Don't get me wrong, writing your first book is going to be a challenge. You might be struggling to find the time to write, or maybe just getting into the zone feels impossible. My point? There are a hundred reasons not to write. So here are a few chunky ones to counter their weight.

  1. It's a story worth telling.There are more stories to be heard than I can count, and no matter what your idea is, it deserves to be told. Even if it's not that significant to you, writing is a form of expression. It reveals who you are on the inside, and that brings us so much closer to everyone around us.

  2. You're going to edit it anyway. People aren't perfect. There's no way that anyone on earth is going to be 100% certain there are no spelling or grammar errors after writing a book, and even if you're 99.9% certain, that means 0.1%, around 40 words for me, are wrong. We all know what it's like to read a spelling mistake, painful. So put away that perfectionist ego until you're ready to review your book, reading every word. Auto-correct is your new best friend. He's faster than you, more perceptive and less forgiving. If you really want a quote to help you remember that one, "Write drunk, edit sober"- Ernest Hemingway. Don't take it literally and get drunk, just make sure you have completely different mindsets for writing and editing.

  3. Try or fail. Let's say I want to write a 60,000 word novel in 60 days. Wait for it. It doesn't matter how achievable you think that goal is. Every day that I try, I progress by 1.7%. Every day that I don't try, I progress by 0%. I know 1.7% seems like a tiny number, but achieving a goal that you set out to do is a ginormous boost for your motivation. That tiny 1.7% is a W. Something that you wake up to without thinking "All I got today was uglier". Don't think of failure as not waking up to a finished book. Every day you live there will be things that you want, and challenges to overcome. But if you reject the smaller accomplishments in life, you're casting a spotlight onto the bigger accomplishments, and that puts the small ones in the shadows. Life is beautiful no matter how far you are in it. Sometimes we just haven't put in the right lighting to see it.

  4. Writing is a waste of time. No-one will read it. They will. If you honestly think writing is a waste of time, then I don't know why you;re reading this. You've wasted much more of your life by reading than writing, so the joke's on you.

  5. I don't have time to write. False. Assuming you live to the age of 102 (and that you can write from 2 years old), you have 52596000 minutes to write a book. And since the average typing speed is 40 words per minute, that's enough for 35064 60,000 word books in your entire lifetime. Seriously, if you can find 1500 hours/62 days/2 months in your entire life to spare, you can write a book. That's like setting your alarm clock an hour earlier, or using a computer/mobile during your lunch break, or even waiting until retirement.

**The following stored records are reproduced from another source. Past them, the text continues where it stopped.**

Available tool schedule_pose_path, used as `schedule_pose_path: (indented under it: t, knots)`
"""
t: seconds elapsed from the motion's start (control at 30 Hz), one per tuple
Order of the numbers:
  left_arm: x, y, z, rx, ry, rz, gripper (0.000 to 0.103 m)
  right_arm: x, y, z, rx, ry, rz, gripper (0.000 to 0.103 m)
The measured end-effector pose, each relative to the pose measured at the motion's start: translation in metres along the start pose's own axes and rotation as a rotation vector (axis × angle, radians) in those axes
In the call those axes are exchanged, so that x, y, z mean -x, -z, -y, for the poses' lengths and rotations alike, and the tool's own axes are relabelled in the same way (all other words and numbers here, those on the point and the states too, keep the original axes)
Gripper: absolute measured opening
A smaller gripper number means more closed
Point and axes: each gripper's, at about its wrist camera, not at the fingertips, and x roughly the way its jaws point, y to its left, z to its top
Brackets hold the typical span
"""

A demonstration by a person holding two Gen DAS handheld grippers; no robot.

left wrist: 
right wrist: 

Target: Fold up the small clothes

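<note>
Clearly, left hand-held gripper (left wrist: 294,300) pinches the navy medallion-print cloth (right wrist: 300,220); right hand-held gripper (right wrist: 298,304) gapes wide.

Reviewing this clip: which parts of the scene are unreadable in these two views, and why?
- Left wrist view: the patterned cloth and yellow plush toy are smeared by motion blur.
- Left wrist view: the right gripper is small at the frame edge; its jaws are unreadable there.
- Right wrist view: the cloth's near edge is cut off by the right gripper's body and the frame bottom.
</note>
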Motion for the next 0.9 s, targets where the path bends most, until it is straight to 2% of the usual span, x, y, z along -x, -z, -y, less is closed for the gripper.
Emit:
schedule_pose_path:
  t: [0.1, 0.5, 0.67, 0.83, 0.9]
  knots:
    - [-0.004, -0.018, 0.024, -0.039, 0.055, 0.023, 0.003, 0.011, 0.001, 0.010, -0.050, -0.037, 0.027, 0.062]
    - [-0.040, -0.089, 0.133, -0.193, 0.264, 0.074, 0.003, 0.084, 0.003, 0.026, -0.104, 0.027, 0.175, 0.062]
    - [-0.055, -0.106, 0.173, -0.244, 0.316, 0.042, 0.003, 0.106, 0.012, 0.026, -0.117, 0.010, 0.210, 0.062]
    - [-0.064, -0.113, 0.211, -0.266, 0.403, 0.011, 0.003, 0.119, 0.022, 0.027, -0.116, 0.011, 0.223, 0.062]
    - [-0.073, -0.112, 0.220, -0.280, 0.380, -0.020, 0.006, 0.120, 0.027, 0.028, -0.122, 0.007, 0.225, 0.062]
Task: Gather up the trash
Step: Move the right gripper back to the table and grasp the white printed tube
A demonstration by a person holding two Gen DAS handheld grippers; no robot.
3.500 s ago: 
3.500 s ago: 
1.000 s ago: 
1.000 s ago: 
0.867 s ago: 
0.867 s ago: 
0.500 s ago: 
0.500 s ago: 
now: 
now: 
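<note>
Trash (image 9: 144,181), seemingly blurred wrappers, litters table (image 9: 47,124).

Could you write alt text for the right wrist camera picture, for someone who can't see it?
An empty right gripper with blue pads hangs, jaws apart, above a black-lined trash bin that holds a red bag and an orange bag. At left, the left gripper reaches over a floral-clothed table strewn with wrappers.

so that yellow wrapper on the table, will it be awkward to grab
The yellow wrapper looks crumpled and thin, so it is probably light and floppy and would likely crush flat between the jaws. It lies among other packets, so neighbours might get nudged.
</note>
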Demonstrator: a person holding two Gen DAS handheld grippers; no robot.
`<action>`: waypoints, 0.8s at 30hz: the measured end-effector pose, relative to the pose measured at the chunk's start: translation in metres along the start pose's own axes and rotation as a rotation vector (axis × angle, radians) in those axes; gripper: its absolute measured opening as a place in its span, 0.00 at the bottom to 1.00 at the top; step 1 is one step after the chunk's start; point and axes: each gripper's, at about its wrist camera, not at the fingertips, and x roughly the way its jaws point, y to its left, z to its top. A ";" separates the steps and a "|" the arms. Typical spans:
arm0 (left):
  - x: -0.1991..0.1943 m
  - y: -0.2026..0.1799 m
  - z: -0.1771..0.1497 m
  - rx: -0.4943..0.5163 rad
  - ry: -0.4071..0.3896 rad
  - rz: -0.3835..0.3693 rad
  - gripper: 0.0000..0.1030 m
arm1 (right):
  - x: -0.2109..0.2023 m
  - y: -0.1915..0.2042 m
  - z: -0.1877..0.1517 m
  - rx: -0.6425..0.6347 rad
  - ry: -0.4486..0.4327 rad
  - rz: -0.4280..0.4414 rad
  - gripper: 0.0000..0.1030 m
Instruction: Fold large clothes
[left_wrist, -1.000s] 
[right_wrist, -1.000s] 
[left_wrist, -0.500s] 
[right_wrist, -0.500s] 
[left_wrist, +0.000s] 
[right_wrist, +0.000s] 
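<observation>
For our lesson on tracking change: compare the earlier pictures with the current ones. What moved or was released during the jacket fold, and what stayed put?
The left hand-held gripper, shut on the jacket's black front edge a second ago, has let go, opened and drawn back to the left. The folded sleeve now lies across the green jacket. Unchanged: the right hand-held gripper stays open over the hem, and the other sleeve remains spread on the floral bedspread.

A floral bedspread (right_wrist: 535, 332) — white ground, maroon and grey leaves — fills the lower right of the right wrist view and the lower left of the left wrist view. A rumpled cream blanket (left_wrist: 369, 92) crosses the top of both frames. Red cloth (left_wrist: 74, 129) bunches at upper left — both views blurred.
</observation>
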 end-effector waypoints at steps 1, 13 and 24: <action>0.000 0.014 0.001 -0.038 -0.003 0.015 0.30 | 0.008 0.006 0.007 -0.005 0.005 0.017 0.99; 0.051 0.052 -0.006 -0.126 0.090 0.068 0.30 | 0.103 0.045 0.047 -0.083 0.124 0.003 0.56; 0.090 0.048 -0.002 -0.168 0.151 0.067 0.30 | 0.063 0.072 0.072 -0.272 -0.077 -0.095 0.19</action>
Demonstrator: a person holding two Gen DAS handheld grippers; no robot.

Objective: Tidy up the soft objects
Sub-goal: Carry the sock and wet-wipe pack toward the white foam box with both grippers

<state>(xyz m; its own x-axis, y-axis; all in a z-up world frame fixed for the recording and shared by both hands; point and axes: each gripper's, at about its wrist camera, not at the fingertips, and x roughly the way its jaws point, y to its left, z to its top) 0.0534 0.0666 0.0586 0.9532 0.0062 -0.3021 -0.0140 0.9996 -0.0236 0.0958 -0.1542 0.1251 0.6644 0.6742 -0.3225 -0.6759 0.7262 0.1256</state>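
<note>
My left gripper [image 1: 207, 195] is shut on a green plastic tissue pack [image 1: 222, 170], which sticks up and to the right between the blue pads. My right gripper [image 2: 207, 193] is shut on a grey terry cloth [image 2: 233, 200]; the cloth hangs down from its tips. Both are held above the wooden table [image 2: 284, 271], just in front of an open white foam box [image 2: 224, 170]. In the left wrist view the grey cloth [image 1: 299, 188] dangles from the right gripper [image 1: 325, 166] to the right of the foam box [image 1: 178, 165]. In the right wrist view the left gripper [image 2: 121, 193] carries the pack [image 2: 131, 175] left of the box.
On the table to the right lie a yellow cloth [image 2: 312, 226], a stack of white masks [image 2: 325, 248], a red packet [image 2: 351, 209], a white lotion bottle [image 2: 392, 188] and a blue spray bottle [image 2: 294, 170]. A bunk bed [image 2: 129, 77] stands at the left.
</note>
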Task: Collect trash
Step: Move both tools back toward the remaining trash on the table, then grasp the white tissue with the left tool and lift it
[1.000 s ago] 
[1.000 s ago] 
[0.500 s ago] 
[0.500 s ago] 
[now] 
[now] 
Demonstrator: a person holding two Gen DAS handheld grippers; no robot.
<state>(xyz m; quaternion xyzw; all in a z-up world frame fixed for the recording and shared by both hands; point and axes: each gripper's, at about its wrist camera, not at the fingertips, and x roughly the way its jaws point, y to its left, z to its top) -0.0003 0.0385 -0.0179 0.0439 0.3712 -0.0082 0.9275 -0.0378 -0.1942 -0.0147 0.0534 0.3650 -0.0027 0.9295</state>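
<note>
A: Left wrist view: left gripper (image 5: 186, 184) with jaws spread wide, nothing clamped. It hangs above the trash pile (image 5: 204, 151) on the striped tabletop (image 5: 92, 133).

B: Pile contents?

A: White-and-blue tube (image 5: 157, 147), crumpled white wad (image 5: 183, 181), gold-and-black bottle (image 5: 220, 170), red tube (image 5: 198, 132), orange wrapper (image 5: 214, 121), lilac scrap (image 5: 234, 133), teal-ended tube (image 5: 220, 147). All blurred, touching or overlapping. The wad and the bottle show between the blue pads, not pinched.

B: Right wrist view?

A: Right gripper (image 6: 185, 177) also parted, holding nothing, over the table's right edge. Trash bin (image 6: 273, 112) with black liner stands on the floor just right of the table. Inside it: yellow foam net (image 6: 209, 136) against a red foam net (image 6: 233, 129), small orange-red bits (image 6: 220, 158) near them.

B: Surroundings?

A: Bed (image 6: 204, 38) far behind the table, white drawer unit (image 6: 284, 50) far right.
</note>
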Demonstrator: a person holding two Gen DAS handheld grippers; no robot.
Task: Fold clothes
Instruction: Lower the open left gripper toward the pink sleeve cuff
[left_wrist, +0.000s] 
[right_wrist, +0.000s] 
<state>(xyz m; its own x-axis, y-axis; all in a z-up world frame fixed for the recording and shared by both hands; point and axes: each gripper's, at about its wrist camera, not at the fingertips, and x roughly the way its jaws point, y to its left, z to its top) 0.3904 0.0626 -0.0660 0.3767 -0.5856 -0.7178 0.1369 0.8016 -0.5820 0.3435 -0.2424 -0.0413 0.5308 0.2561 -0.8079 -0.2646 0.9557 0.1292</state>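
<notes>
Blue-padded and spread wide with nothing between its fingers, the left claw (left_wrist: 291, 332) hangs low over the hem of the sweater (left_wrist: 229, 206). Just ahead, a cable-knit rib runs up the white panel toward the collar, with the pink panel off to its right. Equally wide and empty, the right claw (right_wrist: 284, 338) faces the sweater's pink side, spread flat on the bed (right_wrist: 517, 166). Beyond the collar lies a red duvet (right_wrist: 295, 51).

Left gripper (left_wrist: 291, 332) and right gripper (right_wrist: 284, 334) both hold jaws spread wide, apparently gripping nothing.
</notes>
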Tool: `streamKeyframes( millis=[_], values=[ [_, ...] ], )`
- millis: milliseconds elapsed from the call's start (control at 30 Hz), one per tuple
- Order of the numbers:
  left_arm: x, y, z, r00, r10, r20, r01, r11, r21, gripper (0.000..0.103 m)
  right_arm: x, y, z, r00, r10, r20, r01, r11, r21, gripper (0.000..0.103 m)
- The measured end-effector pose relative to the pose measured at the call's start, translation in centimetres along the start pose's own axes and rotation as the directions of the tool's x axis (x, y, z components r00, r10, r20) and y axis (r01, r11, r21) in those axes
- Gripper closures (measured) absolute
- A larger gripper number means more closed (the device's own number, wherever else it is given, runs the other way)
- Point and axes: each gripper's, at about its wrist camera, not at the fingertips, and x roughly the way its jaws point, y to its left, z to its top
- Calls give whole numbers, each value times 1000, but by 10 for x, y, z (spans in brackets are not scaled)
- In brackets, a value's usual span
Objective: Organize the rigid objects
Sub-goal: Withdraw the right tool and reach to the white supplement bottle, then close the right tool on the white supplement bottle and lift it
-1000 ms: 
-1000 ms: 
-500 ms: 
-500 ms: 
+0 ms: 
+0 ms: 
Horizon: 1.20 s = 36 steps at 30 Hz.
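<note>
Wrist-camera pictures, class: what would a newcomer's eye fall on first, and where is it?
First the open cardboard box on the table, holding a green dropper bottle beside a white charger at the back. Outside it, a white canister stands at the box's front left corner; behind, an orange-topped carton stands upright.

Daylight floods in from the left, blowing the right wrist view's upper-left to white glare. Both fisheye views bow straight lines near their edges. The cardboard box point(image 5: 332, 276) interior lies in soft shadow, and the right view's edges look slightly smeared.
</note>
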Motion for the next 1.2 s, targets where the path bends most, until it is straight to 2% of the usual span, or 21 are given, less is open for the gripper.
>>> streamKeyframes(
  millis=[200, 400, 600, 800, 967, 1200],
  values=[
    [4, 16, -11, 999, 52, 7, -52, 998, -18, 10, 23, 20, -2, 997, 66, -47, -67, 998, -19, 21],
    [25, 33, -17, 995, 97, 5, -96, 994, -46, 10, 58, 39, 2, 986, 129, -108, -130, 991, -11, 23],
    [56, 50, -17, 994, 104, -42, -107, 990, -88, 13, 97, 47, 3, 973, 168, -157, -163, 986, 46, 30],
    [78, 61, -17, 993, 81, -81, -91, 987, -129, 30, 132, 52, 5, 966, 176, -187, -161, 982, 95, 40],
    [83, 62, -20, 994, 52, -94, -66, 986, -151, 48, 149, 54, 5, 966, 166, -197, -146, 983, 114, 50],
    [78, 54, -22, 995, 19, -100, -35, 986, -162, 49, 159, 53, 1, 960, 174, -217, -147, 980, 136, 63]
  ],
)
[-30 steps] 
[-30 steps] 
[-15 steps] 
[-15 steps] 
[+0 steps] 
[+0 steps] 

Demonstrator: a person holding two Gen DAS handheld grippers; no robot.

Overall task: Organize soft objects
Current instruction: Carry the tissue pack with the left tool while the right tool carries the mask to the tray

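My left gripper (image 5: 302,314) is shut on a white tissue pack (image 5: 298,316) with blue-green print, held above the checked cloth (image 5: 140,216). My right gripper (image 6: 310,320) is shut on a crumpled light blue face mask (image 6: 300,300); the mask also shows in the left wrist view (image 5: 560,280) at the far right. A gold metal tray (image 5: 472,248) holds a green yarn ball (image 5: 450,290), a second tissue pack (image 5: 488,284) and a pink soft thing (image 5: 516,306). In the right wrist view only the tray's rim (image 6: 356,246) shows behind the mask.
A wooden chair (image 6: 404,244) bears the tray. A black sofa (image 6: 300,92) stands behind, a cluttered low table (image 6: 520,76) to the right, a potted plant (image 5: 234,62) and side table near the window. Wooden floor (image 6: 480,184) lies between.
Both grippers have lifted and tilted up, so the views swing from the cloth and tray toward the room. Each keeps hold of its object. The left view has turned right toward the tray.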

  6. Be Unstoppable. I had to learn this one the hard way, even though my teachers tried to tell me since I was in primary school. It doesn't matter how many times you fail, how many times you lose, how many problems you have that slow you down. Being able to keep going is the only way to reach your goals. If you need inspiration, imagine the Polar Express. The train goes off the tracks, there are plenty of bends and times where everyone thought the train wouldn't make it. And at one point the train stopped. That's the moment where everything is in the hands of the writer. The point where he decides whether the story will be stopped or not. If you can relate to that train even for a moment, I'm sure you can decide whether your story ends here, after dodging so many obstacles.

There's always a reason to write, to keep going. You just have to figure out what fuels you.